[Task statement]: The lines to reproduce from the material below are those from the one containing "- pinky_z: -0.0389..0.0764" through the one containing "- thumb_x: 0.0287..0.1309", both included; write them out exactly and add nothing.
───── Supplied information
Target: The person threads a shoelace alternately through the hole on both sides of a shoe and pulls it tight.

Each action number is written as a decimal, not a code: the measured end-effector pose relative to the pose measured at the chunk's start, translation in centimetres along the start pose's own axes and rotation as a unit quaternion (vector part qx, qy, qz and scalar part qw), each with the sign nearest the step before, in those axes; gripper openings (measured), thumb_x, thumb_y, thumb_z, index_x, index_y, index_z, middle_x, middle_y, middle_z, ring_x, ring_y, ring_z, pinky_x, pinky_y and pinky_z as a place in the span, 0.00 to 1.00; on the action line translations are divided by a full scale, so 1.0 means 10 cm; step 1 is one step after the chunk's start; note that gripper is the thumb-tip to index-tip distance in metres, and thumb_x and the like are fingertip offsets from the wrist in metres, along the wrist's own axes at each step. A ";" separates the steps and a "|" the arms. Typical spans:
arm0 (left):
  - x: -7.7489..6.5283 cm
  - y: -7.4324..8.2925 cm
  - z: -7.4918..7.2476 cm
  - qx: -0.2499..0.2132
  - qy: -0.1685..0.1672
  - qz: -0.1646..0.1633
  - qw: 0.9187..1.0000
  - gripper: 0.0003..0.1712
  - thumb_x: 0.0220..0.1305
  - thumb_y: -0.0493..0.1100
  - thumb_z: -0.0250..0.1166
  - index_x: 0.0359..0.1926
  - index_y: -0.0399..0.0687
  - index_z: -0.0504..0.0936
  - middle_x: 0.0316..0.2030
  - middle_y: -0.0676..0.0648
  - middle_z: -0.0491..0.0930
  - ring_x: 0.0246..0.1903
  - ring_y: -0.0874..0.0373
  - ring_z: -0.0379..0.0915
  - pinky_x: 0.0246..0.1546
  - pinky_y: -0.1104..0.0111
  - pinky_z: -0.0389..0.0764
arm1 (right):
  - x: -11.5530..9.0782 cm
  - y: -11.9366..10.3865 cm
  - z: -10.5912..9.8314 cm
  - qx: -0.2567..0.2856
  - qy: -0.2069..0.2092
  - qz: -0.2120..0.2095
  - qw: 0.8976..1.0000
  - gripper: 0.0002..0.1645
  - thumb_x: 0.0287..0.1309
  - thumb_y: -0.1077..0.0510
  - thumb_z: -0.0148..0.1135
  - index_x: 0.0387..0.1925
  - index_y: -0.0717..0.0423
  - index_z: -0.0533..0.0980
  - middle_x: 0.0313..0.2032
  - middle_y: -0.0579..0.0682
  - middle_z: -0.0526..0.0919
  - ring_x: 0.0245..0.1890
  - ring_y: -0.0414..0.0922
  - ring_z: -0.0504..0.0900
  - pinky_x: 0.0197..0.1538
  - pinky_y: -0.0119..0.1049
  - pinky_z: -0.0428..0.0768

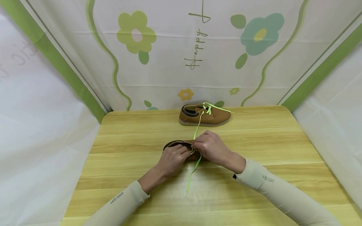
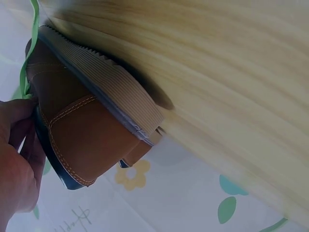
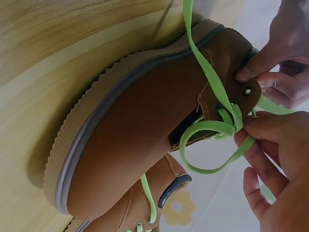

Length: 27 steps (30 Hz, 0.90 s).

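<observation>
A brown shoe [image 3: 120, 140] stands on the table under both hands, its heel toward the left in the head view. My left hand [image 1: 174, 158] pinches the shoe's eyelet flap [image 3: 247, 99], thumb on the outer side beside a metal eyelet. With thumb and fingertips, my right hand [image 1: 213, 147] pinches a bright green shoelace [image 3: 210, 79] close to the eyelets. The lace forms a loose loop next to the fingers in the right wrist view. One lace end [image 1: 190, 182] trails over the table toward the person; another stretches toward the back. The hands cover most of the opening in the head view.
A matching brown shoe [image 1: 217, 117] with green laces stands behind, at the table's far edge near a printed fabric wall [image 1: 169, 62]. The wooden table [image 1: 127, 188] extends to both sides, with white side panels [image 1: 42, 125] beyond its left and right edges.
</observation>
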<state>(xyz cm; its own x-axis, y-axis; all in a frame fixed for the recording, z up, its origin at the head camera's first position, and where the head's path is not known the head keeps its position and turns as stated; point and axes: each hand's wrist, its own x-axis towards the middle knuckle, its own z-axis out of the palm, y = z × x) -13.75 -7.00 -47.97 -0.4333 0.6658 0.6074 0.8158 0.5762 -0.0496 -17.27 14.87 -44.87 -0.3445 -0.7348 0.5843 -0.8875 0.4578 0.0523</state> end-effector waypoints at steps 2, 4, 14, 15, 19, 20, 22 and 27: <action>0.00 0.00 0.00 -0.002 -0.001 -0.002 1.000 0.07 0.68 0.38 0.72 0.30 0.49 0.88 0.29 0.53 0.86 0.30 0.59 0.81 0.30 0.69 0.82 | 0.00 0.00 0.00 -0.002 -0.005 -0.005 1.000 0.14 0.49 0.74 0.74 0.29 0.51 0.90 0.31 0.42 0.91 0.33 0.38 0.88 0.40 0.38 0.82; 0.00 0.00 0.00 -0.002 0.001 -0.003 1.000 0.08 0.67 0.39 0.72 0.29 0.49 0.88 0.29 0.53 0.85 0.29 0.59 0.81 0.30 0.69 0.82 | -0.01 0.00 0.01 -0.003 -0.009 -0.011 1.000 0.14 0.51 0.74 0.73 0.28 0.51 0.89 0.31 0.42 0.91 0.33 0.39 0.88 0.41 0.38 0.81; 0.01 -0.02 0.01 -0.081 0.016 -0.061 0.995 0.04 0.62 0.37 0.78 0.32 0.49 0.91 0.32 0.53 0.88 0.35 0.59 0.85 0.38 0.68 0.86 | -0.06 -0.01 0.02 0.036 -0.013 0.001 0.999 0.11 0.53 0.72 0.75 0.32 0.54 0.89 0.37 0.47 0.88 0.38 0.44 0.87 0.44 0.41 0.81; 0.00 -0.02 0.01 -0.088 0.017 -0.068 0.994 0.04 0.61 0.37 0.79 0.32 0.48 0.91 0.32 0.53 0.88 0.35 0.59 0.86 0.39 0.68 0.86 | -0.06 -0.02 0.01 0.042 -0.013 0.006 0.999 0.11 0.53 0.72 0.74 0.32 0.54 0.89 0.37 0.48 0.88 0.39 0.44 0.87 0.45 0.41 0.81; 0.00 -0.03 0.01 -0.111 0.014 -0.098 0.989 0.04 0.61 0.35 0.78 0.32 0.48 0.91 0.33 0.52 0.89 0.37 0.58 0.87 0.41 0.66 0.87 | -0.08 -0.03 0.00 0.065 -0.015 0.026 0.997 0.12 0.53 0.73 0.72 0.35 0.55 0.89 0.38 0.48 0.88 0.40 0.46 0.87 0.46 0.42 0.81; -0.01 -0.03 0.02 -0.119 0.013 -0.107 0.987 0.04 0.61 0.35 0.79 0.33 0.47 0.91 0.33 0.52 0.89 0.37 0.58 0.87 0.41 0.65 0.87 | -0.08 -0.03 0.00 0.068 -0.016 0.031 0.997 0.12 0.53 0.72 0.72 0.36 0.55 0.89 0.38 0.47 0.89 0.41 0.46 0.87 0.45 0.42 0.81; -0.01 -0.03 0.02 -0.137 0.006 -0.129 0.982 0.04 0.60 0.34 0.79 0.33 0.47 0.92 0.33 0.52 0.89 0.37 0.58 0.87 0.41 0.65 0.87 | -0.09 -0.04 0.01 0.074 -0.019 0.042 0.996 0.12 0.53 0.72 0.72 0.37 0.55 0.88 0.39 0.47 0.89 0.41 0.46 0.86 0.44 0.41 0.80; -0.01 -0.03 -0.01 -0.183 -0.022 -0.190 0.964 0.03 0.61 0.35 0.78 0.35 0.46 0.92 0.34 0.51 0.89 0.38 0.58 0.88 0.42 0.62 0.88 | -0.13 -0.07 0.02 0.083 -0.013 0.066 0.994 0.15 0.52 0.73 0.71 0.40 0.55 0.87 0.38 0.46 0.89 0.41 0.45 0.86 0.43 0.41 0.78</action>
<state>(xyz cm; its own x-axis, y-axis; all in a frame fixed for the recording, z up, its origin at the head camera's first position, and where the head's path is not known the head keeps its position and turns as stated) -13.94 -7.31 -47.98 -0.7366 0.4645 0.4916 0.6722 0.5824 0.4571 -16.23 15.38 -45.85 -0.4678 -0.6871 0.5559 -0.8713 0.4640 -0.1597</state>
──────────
[Solution]:
  - pinky_z: -0.0389..0.0764
arm1 (right):
  - x: -11.5530..9.0782 cm
  - y: -11.9366..10.3865 cm
  - z: -10.5912..9.8314 cm
  - qx: -0.2567..0.2856
  - qy: -0.2069..0.2092
  - qz: -0.2120..0.2095
  - qw: 0.8976..1.0000
  - gripper: 0.0002..0.1645
  - thumb_x: 0.0287..0.1309

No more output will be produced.